## YOUR ASSIGNMENT
Say how many lines of the listing below include the word "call", with no other output.

## RECORDED INFORMATION
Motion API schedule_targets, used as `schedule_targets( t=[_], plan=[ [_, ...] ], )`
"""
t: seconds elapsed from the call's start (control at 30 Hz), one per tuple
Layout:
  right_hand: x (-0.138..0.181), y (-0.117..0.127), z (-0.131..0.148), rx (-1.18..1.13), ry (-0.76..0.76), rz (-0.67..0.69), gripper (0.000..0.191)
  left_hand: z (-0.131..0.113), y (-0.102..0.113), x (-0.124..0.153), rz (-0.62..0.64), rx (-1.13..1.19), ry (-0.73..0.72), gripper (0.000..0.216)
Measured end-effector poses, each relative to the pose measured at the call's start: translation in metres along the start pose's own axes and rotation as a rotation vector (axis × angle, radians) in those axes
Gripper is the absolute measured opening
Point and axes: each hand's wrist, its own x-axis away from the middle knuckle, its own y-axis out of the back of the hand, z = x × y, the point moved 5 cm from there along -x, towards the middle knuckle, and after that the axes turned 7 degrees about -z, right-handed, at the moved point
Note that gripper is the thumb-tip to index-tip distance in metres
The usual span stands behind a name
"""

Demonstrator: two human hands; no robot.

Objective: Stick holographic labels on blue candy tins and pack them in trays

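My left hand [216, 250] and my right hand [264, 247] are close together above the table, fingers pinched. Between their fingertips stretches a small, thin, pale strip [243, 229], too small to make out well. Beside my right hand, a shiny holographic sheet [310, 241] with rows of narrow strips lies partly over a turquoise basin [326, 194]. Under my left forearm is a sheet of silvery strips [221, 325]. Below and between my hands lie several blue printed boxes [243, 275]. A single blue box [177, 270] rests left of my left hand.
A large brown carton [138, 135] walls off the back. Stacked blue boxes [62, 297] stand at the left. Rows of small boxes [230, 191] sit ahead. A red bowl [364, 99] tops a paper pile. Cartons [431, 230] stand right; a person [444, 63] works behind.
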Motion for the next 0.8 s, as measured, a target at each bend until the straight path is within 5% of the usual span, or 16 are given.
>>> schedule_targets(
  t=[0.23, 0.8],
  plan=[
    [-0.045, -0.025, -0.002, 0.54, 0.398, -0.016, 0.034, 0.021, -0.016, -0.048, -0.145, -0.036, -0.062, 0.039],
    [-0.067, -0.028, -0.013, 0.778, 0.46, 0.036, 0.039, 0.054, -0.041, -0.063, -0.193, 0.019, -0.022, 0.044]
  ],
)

## FINISHED TASK
2